Theodor pulled me to him. “It was never a role that would win you friends,” he conceded.

“Don’t I know it.”

“Let’s talk of something else. Not politics, not the infernal heat. I’ve been practicing with the violin and thought I might get your thoughts. I don’t want to boast, but I think I’ve gotten better,” he said. “I can hold the charm longer and draw it out more quickly.”

“When have you had time to practice?” I asked. Theodor’s ability to cast charms through music, golden light following the bow as he played, had surprised both of us. I hadn’t realized that the gift might strike outside my Pellian community, and he had no idea that he could manipulate magic at all until I showed him. “With the reforms and the council, I figured you wouldn’t work on casting for months.”

“I probably shouldn’t,” he said, checking his tuning. “But it’s relaxing. I feel—I don’t know, happier when I’ve practiced an hour or so. It’s been like a tonic the past months.”

“I know exactly what you mean,” I said, recalling the veil of tranquility and contentment I felt after a long session of casting. Recalling, because that feeling had eluded me for weeks now.

Theodor began to play a cheerful, bright melody. “New composition,” he said. “One of Marguerite’s.” Then he concentrated on his work and began to cast.

His casting was stronger. The golden light bloomed more quickly and steadily and grew comfortably, without the hesitation of his earlier casting.

“Let me try something,” I said. As I had done as the dome collapsed at the Midwinter Ball and as we’d practiced a dozen times since, I caught threads of his charm casting and drew them together. This time, instead of weaving a net or manipulating the charmed light in the air around us, I pulled a thin strand toward me. Thinking of the way that a spinning wheel or drop spindle twisted and bound fibers of wool, I pulled the disparate golden light taut and fine. It spooled as I twisted it.

Could I use this charm thread, drawn from the ether by someone else, in my own work? I directed the end of the spooled thread—thicker and less smooth than sewing thread, but visible only to a charm caster—toward the hem of a curtain. Concentrating, I drove it between the weave of the silk. It resisted; without my physical motions of a needle, it wanted to remain on the surface of the silk. I pushed it harder, and to my shock, it began to meld with the silk fabric itself, a thin gold line permeating the gray fabric, embedded like a slim line of dye.

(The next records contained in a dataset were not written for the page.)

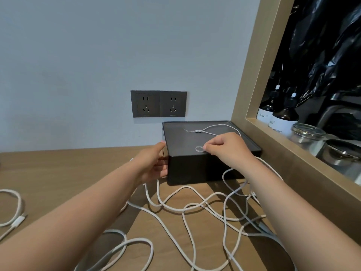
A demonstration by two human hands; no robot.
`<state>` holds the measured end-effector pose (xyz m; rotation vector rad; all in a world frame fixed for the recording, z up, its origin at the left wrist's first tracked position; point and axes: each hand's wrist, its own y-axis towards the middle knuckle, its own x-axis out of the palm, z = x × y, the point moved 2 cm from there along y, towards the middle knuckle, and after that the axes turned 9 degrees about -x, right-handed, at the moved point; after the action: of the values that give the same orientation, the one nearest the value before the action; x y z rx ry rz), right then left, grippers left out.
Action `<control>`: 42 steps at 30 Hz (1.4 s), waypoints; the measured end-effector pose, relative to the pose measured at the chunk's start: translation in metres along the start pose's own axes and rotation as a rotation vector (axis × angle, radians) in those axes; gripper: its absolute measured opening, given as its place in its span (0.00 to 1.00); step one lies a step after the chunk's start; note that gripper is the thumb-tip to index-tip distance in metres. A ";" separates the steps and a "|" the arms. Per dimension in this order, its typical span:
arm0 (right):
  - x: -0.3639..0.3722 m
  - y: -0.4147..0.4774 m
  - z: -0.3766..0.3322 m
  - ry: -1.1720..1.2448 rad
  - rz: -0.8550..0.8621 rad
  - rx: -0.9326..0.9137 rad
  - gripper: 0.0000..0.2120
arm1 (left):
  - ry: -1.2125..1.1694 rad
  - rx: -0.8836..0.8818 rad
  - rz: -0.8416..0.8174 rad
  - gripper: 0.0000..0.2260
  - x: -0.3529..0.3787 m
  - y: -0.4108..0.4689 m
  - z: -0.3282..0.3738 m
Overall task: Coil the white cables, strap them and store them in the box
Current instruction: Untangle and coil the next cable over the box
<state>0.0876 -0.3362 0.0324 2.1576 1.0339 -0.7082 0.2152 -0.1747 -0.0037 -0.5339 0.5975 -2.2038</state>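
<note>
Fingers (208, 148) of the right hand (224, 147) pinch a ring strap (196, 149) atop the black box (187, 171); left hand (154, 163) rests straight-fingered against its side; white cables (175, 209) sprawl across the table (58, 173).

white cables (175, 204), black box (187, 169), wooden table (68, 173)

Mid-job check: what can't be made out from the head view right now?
Black box contents: hidden by its lid, head view.
White cables: ends cut off by the bottom edge and covered by the right forearm.
Ring pinched by right hand: too small to identify.
</note>
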 end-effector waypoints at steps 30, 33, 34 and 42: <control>0.013 -0.012 -0.021 -0.309 0.095 0.044 0.09 | 0.227 0.232 0.426 0.14 -0.140 -0.017 0.001; 0.015 -0.016 -0.024 -0.317 0.123 0.028 0.10 | 0.376 0.280 0.461 0.20 -0.148 -0.023 -0.001; 0.015 -0.019 -0.026 -0.298 0.141 0.018 0.11 | 0.463 0.304 0.488 0.22 -0.147 -0.025 0.000; 0.009 -0.061 -0.046 -0.204 0.071 -0.026 0.08 | 0.983 0.613 0.700 0.14 -0.115 -0.074 0.006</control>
<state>0.0519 -0.2683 0.0373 2.0405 0.8509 -0.8564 0.2463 -0.0441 0.0226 0.9914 0.4332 -1.6951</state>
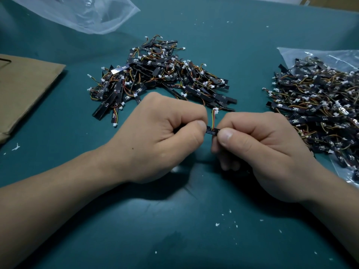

“Well, what exactly did you do?” Theodor asked as he set his violin down. “Aside from—charm my curtains?”

“The curtains were just convenient,” I apologized. “I used the charm that you cast to imbue a physical item with a charm—what I usually do with my own casting.”

“Interesting. I mean, as an experiment. Hardly useful if you can cast yourself, though,” he said with a laugh. I forced a smile. It would be hardly useful if my work wasn’t somehow tainted.

“Unless,” I said, thinking out loud, “you could double a charm’s potency, or relieve a tired charm caster, or—I don’t know, I haven’t really thought it out.” Not to mention, I realized, I had bypassed any physical process to embedding the charm. No sewing, no inscribing in clay, no mixing herbs. I had simply pressed my plan upon the golden light, and it had complied. “I’ll have to check for its durability, though,” I added, mostly to myself. Still, I thought as I examined the golden light now a part of the fabric itself, it was possible I had opened the door to something new and potentially very practical.